Thursday, May 6, 2010

Quick and Easy Scalable Rounded Bevels

Too Much Photoshop
I was watching a UI design video yesterday where the presenter imported a Photoshop design into Blend and turned it into a Silverlight GUI. One thing I noticed was that he kept a lot of the raster layers from the Photoshop image as graphical elements inside the Silverlight app. If you have a carefully crafted design that uses filters and effects that aren't available in Blend then you have no choice if you want to retain the fidelity of the design mock-up. That usually means, though, that the Silverlight app is going to be at a fixed width/height to match the Photoshop design - since raster graphics don't usually scale well.

I don't like fixed width and height Silverlight apps. I kept thinking "there must be a way to do that in nothing but XAML". Some of the graphics were understandably left as raster since there would be no equivalent way to achieve the same result in Blend. But the elements that bothered me were usually simple panels or buttons that had a common visual theme - they had rounded corners, and they had some kind of bevel that made them appear raised or lowered. This is the sort of thing I mean:


Let's pretend it was a proof done in Photoshop (it was actually an old copy of Paint Shop Pro) and we brought it into Blend. The gradients are easy enough to do in Blend, but what about the shading around the edges of the buttons and panel, giving them a raised appearance?

A lot of the button styles that I've seen people blog about tend to follow 2 or 3 themes: glassy styles with inner glows and highlights; ellipses with radial gradients; or linear gradients. These buttons are either all elliptical buttons, or they don't bother trying to give rounded shading at the edges like the image above.

The problem is the corners. If it weren't for the rounded corners on those rectangles, you could just use thin rectangles hard up against each edge with an appropriate linear gradient.

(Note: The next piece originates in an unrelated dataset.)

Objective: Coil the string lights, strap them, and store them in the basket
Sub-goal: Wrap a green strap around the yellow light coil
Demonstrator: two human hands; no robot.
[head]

But even then you run into difficulty at the corners where those rectangles meet. There's no easy way to make the gradients from each edge's rectangle meet smoothly.

You could probably do it on a fixed size button with paths shaped specifically for the corners and edges, but then it wouldn't scale well.

This got me thinking about how to achieve the kind of look in the top image, in a way that scales to any kind of size, or roundedness. While the method described below doesn't have the flexibility of the filters and effects that you find in Photoshop, it is a fairly good approximation, and is easy to achieve.

Fuzzy Borders
The approach I came up with is to use Border controls with two sides missing, and the Blur effect applied to make it fuzzy. Here is a working example:


The idea is to use a Border control with a White BorderBrush, the top and left edge thickness set to 3, and the bottom and right edge thicknesses set to 0. Then add another Border control, but with a Black BorderBrush, and the opposite edges showing. The blur effect is set at 4 and the borders are offset by 1 (using the Margin) from the edges. The Opacity of the borders is down at about 30%. That's it - just two borders on top of whatever background you want. And it scales to any size.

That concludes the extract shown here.